A Detroit-based Cadillac plant steeped in over a century of history will soon open a new chapter as an upfitted apartment building, as per a recent Automotive News report.
The building was completed in 1905, designed by George Mason’s firm, which was also responsible for the Masonic Temple in Detroit, as well as the Grand Hotel on Mackinac Island in Michigan. It was built on the same site as the original Cadillac assembly plant, which the luxury marque had acquired from Henry Ford Company in the early 1900s. This original building burned down in 1904, necessitating the need for the current facility.
Workers spent 67 days building the new Cadillac plant at 450 Amsterdam, which boasted 275,000 square feet of floor space, making it the largest automobile manufacturing facility in the world at the time. Production of Cadillac vehicles continued for over two decades until the plant was shuttered. Since then, several of the original buildings were razed to accommodate parking lots, and the remaining buildings were acquired by Wescott Displays in the 1940s.
Wescott Displays operated out of the former Cadillac plant until recently, when the facility was acquired by Greatwater Opportunity Capital for $3.35 million with intent to convert it into an apartment building. The firm has allocated $27 million toward this project, and plans to divvy the space up into 90 individual apartments, and to replace the windows with modern ones while retaining historical accuracy. Additionally, the firm will demolish several sections of the building that are not deemed historically significant.

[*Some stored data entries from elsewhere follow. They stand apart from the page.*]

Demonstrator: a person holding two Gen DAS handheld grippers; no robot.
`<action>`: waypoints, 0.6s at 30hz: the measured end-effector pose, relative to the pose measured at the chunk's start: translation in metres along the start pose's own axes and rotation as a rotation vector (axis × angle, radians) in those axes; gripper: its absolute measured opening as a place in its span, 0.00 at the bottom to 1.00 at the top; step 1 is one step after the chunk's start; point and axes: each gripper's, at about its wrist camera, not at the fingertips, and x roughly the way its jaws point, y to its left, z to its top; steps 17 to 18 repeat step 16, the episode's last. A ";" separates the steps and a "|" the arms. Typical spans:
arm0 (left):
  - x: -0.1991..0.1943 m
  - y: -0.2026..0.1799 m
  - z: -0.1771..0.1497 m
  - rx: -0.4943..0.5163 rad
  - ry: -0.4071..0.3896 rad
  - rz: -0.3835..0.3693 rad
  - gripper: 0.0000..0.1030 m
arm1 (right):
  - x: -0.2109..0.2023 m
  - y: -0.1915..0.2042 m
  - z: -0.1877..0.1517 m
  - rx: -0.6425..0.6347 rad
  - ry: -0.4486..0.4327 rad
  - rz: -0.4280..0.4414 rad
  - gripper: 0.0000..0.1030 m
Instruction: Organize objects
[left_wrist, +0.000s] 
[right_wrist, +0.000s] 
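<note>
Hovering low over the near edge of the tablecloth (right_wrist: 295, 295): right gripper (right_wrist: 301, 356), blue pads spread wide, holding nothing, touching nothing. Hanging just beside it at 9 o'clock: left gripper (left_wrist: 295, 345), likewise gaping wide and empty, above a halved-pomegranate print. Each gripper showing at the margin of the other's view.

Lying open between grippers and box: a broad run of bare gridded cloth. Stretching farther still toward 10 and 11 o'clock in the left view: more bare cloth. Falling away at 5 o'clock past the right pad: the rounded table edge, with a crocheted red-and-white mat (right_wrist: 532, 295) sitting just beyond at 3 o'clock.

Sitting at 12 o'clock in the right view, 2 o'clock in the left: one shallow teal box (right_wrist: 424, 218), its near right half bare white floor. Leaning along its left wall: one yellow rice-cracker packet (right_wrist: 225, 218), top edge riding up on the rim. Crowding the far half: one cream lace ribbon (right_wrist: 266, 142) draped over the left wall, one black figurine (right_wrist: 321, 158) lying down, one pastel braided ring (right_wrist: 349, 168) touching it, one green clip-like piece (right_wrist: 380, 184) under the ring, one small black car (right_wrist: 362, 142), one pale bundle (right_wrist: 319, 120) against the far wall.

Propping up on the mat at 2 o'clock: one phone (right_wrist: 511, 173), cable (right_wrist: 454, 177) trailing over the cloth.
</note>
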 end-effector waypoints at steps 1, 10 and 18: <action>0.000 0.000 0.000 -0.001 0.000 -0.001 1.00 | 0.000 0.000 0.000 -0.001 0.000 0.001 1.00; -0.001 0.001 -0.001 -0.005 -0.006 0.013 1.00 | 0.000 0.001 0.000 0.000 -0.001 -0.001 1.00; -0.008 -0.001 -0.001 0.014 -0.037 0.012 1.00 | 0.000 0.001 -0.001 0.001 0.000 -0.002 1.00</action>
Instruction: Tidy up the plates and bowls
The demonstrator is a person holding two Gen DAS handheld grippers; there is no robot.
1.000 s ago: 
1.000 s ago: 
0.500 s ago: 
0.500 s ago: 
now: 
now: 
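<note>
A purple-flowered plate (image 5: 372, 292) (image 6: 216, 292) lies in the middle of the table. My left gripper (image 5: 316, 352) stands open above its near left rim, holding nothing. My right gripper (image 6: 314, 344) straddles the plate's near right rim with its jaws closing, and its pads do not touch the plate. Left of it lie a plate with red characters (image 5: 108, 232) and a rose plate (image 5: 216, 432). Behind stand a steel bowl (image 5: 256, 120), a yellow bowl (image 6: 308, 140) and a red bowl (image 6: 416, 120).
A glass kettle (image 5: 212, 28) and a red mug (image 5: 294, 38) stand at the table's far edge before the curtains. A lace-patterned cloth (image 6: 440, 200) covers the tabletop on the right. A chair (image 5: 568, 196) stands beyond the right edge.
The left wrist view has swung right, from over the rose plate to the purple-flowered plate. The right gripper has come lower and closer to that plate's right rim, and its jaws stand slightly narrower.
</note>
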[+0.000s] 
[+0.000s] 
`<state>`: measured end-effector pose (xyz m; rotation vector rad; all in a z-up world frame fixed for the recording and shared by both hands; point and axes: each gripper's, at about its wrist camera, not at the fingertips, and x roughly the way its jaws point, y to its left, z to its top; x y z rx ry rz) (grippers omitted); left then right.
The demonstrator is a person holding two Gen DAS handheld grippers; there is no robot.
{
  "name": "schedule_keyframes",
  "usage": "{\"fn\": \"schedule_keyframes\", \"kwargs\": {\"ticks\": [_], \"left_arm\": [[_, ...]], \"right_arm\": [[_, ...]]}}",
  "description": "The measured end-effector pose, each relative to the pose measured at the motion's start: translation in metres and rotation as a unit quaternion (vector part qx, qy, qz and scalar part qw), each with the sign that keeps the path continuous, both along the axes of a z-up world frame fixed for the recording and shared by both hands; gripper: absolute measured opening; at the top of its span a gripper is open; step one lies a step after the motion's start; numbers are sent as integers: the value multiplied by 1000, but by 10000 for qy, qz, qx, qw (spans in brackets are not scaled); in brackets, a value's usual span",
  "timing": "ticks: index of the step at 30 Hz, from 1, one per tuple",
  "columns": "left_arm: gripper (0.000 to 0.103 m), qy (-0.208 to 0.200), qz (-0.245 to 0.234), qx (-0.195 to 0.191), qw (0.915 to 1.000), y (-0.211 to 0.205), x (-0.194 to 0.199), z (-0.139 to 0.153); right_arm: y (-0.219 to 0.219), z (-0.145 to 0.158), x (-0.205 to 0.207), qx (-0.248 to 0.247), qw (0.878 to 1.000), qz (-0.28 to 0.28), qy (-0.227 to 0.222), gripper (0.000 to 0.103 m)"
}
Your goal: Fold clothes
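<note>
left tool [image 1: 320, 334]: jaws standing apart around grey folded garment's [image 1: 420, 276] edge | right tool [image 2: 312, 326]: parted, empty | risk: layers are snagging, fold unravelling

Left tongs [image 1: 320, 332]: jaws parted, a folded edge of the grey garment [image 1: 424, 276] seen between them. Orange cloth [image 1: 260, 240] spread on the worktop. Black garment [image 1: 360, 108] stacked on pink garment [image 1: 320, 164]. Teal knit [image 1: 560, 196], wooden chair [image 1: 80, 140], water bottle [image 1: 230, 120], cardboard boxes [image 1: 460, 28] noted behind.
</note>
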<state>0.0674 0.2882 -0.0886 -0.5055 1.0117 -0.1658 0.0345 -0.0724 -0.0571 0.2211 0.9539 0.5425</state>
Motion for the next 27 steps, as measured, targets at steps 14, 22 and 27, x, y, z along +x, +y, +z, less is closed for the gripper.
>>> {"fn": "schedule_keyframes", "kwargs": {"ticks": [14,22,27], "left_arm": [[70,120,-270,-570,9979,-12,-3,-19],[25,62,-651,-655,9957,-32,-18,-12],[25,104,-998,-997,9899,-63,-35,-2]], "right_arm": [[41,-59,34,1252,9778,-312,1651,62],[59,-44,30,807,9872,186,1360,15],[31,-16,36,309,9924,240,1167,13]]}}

The project is expected to kick off in the spring of 2023 and will take approximately one year to complete.
“We’re excited to preserve this important part of Detroit’s industrial heritage, and to make it possible for people to call it home,” said Jed Howbert, cofounder of Greatwater, in an email.
“We think 450 Amsterdam will combine the best elements of a historic renovation and new construction: the authenticity of the historic structure, plus the amenities of new construction.”